I haven't known what to write about for quite some time.  Lost the ability to express what I'm experiencing.  Mostly I'm just bored.


The little things people are always amazed that I deal with are really nothing.  To live an hour out on a dirt road from a town that is itself far off the beaten path.  To not have regular electricity (honestly, it is amazing I have any).  Water comes from a well.   Language, culture, isolation.  Food.  I live with an inordinate variety of animals.   You get used to it all.  It's not even hard after awhile.  Don't get me wrong: fuck cockroaches; I kill those on sight.  Flies too as they spread disease.  And I've poisoned a number of mice cause those bitches get into food that has been shipped specifically for me from America.  That's worthy of capital punishment in my book.  Ants, lizards, spiders, frogs, and the rest pretty much just passively exist in my home.  I don't care.  What gets you is when you ask yourself why you are putting up with all those things to being with.  And you don't have an answer.
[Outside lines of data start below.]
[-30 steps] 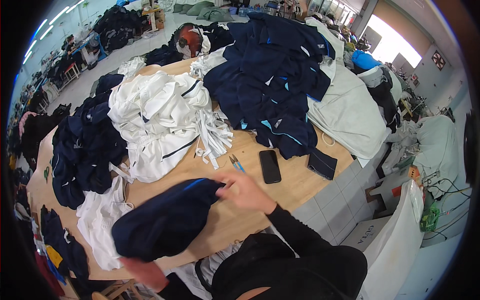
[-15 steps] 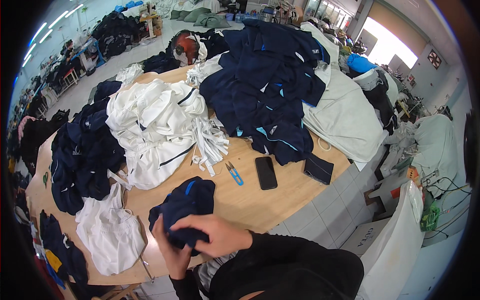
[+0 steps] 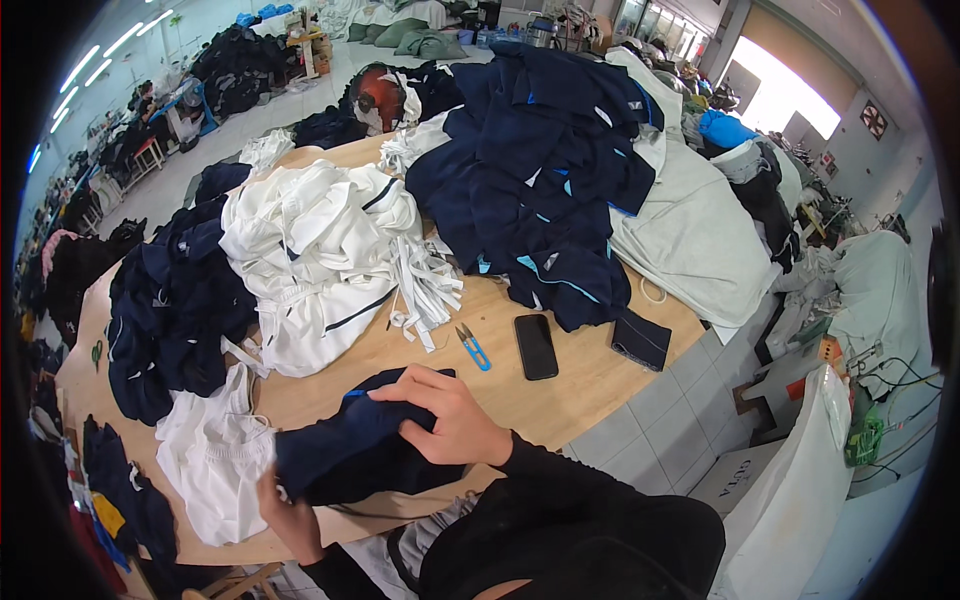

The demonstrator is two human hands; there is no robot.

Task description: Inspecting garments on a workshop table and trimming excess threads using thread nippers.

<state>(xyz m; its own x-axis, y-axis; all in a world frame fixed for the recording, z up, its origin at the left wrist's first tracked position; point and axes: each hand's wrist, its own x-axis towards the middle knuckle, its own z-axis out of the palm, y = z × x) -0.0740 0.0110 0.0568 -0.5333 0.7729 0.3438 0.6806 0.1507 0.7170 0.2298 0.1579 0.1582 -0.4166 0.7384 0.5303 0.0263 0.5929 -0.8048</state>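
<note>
A navy garment with a bright blue strip lies stretched between my hands at the table's near edge. At its left end, my left hand grips the lower corner, with the fingers partly hidden by the cloth. My right hand pinches the upper part of the same cloth near the blue strip. Just beside the left hand lies a white garment with a gathered waist. Beyond the right hand are blue-handled thread snips, a black phone and a folded dark cloth piece.
A tall navy garment heap covers the far side of the wooden table. A white garment heap and another navy pile stand at the left. Green-handled scissors lie at the left edge; a white-covered bulk is at the right.
My hands have moved apart, the left one toward the lower left. The navy garment, bunched up before, is now spread out wider between them.
</note>
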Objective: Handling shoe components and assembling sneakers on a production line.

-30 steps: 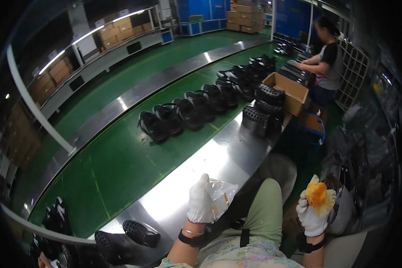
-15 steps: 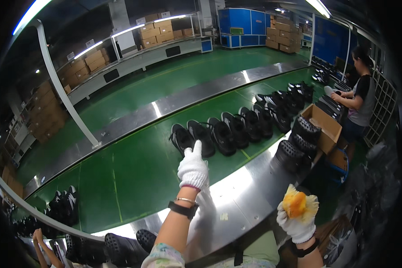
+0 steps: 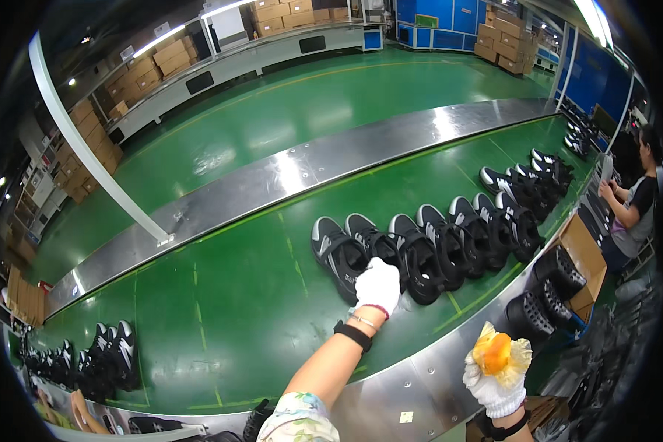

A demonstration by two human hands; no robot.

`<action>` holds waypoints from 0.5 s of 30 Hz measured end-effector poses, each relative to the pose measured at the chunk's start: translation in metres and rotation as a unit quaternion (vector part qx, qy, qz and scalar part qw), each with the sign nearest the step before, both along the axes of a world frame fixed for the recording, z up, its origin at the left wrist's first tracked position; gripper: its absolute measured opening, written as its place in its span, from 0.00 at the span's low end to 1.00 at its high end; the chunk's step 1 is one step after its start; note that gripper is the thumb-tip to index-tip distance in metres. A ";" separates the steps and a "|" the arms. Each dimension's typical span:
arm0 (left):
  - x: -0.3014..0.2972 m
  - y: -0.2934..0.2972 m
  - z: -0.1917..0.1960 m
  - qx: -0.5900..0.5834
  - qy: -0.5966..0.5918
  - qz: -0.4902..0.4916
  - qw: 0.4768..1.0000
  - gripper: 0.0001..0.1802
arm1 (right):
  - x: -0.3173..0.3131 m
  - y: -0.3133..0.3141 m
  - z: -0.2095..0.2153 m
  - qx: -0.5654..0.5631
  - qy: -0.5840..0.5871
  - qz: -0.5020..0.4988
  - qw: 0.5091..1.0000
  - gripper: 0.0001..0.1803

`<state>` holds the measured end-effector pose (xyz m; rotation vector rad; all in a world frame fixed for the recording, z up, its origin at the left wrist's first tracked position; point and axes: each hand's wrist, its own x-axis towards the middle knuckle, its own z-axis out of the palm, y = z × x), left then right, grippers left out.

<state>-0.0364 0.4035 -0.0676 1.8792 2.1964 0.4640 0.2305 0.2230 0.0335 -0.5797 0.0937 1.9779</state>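
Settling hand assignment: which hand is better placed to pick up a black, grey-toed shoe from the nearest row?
Left, probably: the white-gloved left hand is by the black, grey-toed shoes; the white-gloved right hand sits farther off, holding a crumpled orange-yellow item.

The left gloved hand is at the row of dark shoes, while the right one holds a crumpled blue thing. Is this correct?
Not quite: the crumpled thing in the right hand is yellow-orange, not blue, as the head view shows. The left hand is at the dark shoes.
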 end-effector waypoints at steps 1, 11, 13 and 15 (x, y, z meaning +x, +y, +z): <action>-0.007 -0.004 0.008 -0.009 0.005 -0.018 1.000 0.12 | -0.004 0.007 0.009 -0.013 -0.003 -0.004 1.000 0.42; -0.199 0.072 0.119 0.028 0.155 -0.026 0.987 0.15 | -0.005 0.029 0.037 -0.101 -0.118 -0.138 0.978 0.37; -0.216 0.091 0.151 0.060 0.177 -0.027 0.982 0.13 | -0.008 0.033 0.040 -0.087 -0.131 -0.114 0.981 0.38; -0.235 0.113 0.167 0.077 0.187 0.009 0.979 0.14 | -0.011 0.036 0.038 -0.082 -0.137 -0.085 0.984 0.39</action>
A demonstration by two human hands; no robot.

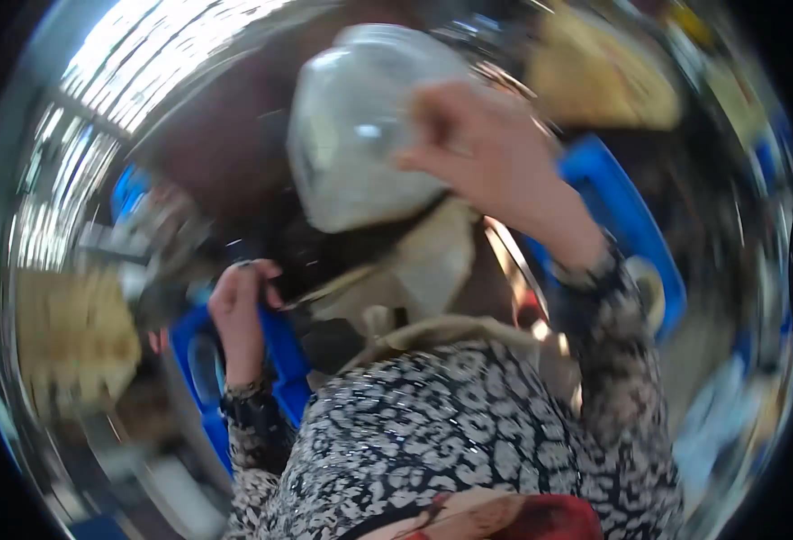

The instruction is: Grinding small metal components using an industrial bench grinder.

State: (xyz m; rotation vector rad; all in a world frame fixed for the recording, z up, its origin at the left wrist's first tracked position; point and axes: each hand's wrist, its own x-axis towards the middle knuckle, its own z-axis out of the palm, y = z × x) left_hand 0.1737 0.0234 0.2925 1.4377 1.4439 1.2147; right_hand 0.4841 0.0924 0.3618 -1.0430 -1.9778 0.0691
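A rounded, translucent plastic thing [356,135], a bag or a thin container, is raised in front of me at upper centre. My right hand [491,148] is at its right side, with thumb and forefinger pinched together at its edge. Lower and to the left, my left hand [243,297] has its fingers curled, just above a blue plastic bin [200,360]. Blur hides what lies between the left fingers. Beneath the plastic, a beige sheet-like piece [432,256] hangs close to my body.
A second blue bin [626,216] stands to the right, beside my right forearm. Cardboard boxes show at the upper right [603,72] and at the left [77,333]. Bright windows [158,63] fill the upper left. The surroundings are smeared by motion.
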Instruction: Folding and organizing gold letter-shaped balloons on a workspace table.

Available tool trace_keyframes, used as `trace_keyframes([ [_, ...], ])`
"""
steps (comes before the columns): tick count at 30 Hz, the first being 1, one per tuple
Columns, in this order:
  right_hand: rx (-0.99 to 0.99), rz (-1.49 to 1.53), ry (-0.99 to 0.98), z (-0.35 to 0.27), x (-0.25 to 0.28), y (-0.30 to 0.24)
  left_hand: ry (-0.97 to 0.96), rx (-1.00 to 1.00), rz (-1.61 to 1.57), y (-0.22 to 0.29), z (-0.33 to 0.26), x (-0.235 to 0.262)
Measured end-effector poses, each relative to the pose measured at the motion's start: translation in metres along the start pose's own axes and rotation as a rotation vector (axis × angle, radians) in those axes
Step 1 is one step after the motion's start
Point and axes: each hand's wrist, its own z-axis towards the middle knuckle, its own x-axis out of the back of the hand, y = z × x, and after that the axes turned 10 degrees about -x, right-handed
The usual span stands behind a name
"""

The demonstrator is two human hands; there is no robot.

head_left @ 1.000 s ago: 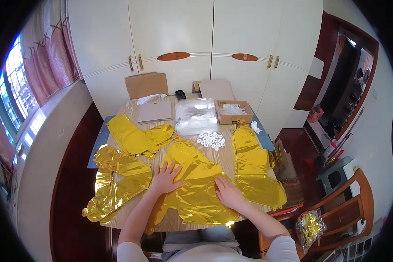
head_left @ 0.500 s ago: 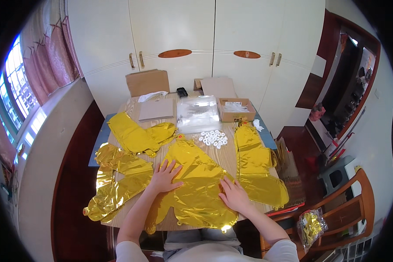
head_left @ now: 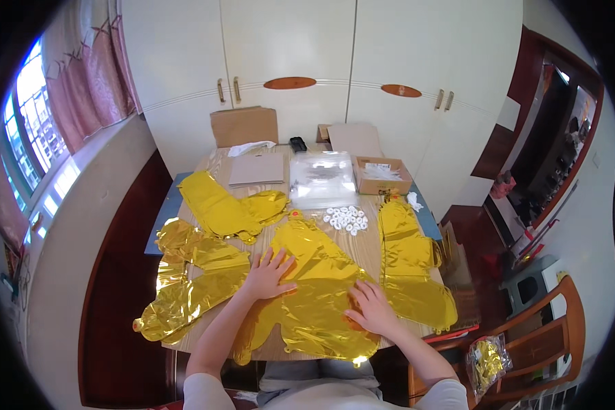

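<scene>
Writing: the brown box [head_left: 389, 186] at the back of the table [head_left: 371, 242] has dark marks on it, too small for me to read.
My left hand [head_left: 265, 279]: it lies flat on the left part of the middle gold foil [head_left: 314, 270], fingers spread wide, thumb pointing to the right.
My right hand [head_left: 376, 313]: it rests on the right part of the same foil, fingers a little bent, thumb stuck out away from them.
Middle gold foil: it is on the table right in front of me, under both my hands, and goes down to the near edge.
Side gold foils [head_left: 410, 253]: two lie on the left and one lies on the right.
White rings [head_left: 346, 220]: they sit in a small pile, past my right hand.
Clear plastic [head_left: 321, 184]: it lies flat and shiny, just beside the brown box.
Chair [head_left: 570, 321]: it stands on my right, with a see-through bag [head_left: 488, 362] of gold stuff.
</scene>
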Motion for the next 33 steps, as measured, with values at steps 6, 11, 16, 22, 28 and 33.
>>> trace_keyframes([
  [6, 0.228, 0.038, -0.095, 0.089, 0.005, -0.053, 0.176, 0.13, -0.039, -0.062, -0.002, 0.008],
  [11, 0.422, 0.128, -0.166, 0.218, -0.039, -0.118, 0.439, 0.367, -0.224, -0.151, -0.008, 0.015],
  [16, 0.377, 0.001, -0.212, 0.314, -0.108, -0.171, 0.778, 0.551, -0.372, -0.203, -0.025, -0.013],
  [22, 0.382, -0.173, -0.231, 0.348, -0.157, -0.172, 0.839, 0.574, -0.392, -0.2, -0.026, -0.03],
  [28, 0.355, -0.153, -0.154, 0.349, -0.159, -0.173, 0.918, 0.545, -0.297, -0.2, -0.029, -0.036],
  [33, 0.221, 0.144, -0.03, 0.351, -0.164, -0.163, 0.814, 0.604, -0.372, -0.196, -0.028, -0.03],
])
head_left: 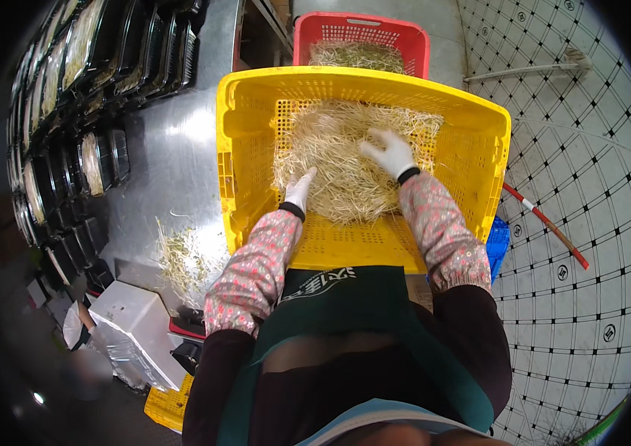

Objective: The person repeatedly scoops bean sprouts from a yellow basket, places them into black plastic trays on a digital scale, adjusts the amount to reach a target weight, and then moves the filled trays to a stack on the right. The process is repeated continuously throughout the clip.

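Note:
A big yellow plastic crate (360, 241) with perforated walls stands in front of me. Pale, thin bean sprouts (349, 186) lie in a loose heap over its floor. My right hand (391, 154), in a white glove, is over the right part of the heap, its fingers spread and nothing held. At the heap's left edge is my left hand (299, 189), also gloved, its fingers stretched forward against the sprouts. Some left fingertips are hard to make out. Flowered sleeve covers reach down both forearms.
Left of the crate is a metal table (174, 156) with stacks of black trays (100, 56) and a small sprout pile (182, 260). A red crate (416, 48) holding more sprouts stands beyond. A white box (133, 316) sits lower left; a red-and-white pole (546, 223) lies right.

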A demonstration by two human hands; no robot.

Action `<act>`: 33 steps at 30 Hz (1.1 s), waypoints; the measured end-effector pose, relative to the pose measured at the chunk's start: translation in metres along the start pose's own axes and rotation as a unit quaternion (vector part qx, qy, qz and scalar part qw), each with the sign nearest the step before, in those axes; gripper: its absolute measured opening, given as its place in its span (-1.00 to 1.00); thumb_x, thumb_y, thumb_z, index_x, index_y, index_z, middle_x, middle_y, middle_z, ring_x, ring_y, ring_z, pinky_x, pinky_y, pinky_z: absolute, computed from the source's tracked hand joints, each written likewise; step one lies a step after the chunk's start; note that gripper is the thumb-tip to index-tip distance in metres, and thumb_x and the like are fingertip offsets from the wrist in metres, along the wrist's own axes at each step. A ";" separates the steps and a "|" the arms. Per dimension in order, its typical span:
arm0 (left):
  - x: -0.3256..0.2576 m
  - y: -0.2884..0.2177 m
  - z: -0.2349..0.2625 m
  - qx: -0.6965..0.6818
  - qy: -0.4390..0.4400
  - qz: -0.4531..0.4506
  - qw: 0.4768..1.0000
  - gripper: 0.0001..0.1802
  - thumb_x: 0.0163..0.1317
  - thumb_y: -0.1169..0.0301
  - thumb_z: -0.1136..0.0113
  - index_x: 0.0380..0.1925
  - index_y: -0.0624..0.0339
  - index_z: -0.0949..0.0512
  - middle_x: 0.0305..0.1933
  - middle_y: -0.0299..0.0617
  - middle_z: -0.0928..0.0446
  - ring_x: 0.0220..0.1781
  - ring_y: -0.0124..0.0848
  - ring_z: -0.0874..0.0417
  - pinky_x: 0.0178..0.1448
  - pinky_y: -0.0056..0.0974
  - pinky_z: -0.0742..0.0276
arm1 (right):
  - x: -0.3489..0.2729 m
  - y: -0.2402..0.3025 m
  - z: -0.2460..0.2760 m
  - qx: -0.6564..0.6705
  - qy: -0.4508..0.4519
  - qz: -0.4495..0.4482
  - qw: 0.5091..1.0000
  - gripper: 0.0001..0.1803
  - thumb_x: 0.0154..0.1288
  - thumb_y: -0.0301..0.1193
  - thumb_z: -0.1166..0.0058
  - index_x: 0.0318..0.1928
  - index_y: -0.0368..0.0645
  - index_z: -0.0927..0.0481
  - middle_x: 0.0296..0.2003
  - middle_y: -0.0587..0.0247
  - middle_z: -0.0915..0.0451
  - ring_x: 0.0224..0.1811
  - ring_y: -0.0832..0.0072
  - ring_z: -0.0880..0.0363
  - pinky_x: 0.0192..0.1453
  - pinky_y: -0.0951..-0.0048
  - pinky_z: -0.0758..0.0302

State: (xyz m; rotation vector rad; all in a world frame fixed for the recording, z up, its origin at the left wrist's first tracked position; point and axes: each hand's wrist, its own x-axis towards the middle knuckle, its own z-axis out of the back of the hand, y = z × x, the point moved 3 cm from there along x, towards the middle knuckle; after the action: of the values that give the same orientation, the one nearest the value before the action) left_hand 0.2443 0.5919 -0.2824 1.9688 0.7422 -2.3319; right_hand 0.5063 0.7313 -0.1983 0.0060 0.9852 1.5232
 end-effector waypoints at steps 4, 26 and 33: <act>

Work is not going anywhere.  Everyone tries to tell you that it is the relationships you build, the individuals you touch and inspire, and the people who walk away empowered to change their lives.  That sounds all fantastic, but I don't give a damn.  Strange individuals?  Couldn't care less.  I care about friends and family, but strangers have never moved me in the slightest.  I want to change systems and create opportunities so that those who are actually worth a damn can move up.  I had amazing chances growing up mostly because of the hard work put in by my parents and theirs before them.  And because of our culture's idea that if you work hard you deserve to progress.  I have a debt to society and want to pay it by providing others with a chance too.  But not a handout.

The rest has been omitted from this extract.